DATA SEGMENT:

== == ==

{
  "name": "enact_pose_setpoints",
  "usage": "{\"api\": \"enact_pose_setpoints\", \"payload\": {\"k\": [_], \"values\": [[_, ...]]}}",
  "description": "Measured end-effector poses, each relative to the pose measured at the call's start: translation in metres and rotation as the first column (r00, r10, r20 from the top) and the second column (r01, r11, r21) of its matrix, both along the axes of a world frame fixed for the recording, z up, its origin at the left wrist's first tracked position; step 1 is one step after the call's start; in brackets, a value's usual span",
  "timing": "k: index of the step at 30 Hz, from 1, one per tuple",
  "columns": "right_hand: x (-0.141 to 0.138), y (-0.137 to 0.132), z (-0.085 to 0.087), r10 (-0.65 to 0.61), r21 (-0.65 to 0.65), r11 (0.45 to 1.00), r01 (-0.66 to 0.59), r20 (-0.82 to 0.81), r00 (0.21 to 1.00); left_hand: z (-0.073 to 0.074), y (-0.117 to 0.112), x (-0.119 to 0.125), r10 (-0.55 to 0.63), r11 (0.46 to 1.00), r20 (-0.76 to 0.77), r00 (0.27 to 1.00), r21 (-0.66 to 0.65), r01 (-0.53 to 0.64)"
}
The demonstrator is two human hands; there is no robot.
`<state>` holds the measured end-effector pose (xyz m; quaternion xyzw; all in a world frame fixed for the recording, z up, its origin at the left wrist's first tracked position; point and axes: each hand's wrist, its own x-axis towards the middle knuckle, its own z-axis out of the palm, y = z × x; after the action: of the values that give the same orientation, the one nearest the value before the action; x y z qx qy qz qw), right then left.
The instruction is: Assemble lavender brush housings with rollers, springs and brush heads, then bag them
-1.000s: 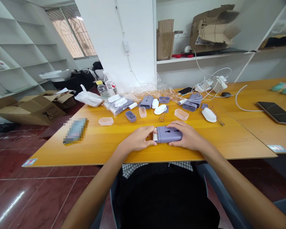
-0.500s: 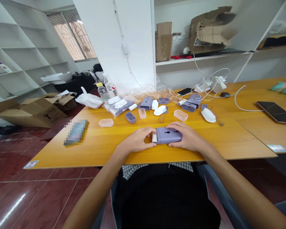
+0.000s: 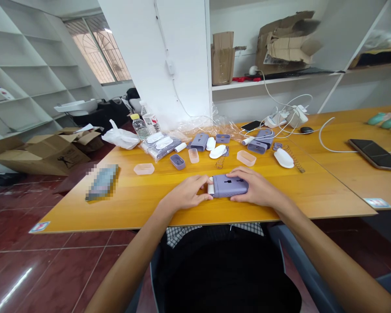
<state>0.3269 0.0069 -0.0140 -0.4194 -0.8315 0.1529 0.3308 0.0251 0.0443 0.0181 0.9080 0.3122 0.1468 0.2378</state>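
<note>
A purple plastic case (image 3: 226, 188) lies lengthwise on the table near its front edge, small dark slots in its top face. My right hand (image 3: 260, 188) is wrapped round the rounded right end, thumb along the near side. From the left, my left hand (image 3: 188, 192) pinches a white cylinder-like part (image 3: 210, 187) at the case's left end. How deep that part sits inside I cannot tell. Beyond my hands lie a clear pinkish tray (image 3: 246, 158), a purple cup (image 3: 177, 161), a white oval cover (image 3: 218, 151) and a thin wire coil (image 3: 220, 162).
On the wooden table (image 3: 127, 215), more purple cases (image 3: 199, 142) and a bagged set (image 3: 159, 147) stand farther back. To the right are a white oval piece (image 3: 283, 158), a long spring (image 3: 295, 160), white cables and a large phone (image 3: 378, 154). Bottles (image 3: 139, 127) stand back left.
Both hands keep their hold on the purple case and its white part. The whole view has shifted very slightly; nothing else has visibly moved.
</note>
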Motion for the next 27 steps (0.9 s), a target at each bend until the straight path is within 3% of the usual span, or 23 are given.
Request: {"api": "enact_pose_setpoints", "payload": {"k": [27], "values": [[-0.0003,0.0006,-0.0003,0.024,0.004,1.000,-0.024,-0.003,1.000,0.0007,0.0010,-0.0002,0.017,0.998,0.012,1.000,-0.053,-0.016]]}}
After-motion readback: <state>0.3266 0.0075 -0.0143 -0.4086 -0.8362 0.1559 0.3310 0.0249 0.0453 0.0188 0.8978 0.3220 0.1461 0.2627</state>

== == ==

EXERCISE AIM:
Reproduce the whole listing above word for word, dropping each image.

RESULT FOR THIS TASK:
{
  "name": "enact_pose_setpoints",
  "usage": "{\"api\": \"enact_pose_setpoints\", \"payload\": {\"k\": [_], \"values\": [[_, ...]]}}",
  "description": "Measured end-effector poses, each relative to the pose measured at the call's start: translation in metres and rotation as the first column (r00, r10, r20 from the top) and the second column (r01, r11, r21) of its matrix, both along the axes of a world frame fixed for the recording, z up, its origin at the left wrist's first tracked position; step 1 is one step after the call's start; in brackets, a value's usual span",
  "timing": "k: index of the step at 30 Hz, from 1, one per tuple",
  "columns": "right_hand: x (-0.141 to 0.138), y (-0.137 to 0.132), z (-0.085 to 0.087), r10 (-0.65 to 0.61), r21 (-0.65 to 0.65), r11 (0.45 to 1.00), r01 (-0.66 to 0.59), r20 (-0.82 to 0.81), r00 (0.21 to 1.00); left_hand: z (-0.073 to 0.074), y (-0.117 to 0.112), x (-0.119 to 0.125), r10 (-0.55 to 0.63), r11 (0.46 to 1.00), r20 (-0.76 to 0.77), r00 (0.27 to 1.00), r21 (-0.66 to 0.65), r01 (-0.53 to 0.64)"
}
The demonstrator is two human hands; there is no robot.
`<state>` holds the measured end-effector pose (xyz m; quaternion xyzw; all in a world frame fixed for the recording, z up, its origin at the left wrist's first tracked position; point and axes: each hand's wrist, its own x-axis towards the middle knuckle, its own z-axis out of the palm, y = z × x; after the action: of the values that give the same orientation, the one nearest the value before the action; x y z qx qy qz qw), right then left.
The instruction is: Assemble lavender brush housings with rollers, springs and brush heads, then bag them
-1.000s: 
-0.500s: 
+0.000s: 
<state>0.3269 0.0069 -0.0140 -0.4194 -0.8315 0.1529 0.3308 0.0251 0.0443 0.0181 0.9080 0.3122 0.1468 0.2378</state>
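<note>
A purple plastic case (image 3: 226, 188) lies lengthwise on the table near its front edge, small dark slots in its top face. My right hand (image 3: 260, 188) is wrapped round the rounded right end, thumb along the near side. From the left, my left hand (image 3: 188, 192) pinches a white cylinder-like part (image 3: 210, 187) at the case's left end. How deep that part sits inside I cannot tell. Beyond my hands lie a clear pinkish tray (image 3: 246, 158), a purple cup (image 3: 177, 161), a white oval cover (image 3: 218, 151) and a thin wire coil (image 3: 220, 162).
On the wooden table (image 3: 127, 215), more purple cases (image 3: 199, 142) and a bagged set (image 3: 159, 147) stand farther back. To the right are a white oval piece (image 3: 283, 158), a long spring (image 3: 295, 160), white cables and a large phone (image 3: 378, 154). Bottles (image 3: 139, 127) stand back left.
Both hands keep their hold on the purple case and its white part. The whole view has shifted very slightly; nothing else has visibly moved.
</note>
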Motion for the next 27 steps (0.9 s), a target at each bend until the straight path is within 3% of the usual span, or 23 are given.
Request: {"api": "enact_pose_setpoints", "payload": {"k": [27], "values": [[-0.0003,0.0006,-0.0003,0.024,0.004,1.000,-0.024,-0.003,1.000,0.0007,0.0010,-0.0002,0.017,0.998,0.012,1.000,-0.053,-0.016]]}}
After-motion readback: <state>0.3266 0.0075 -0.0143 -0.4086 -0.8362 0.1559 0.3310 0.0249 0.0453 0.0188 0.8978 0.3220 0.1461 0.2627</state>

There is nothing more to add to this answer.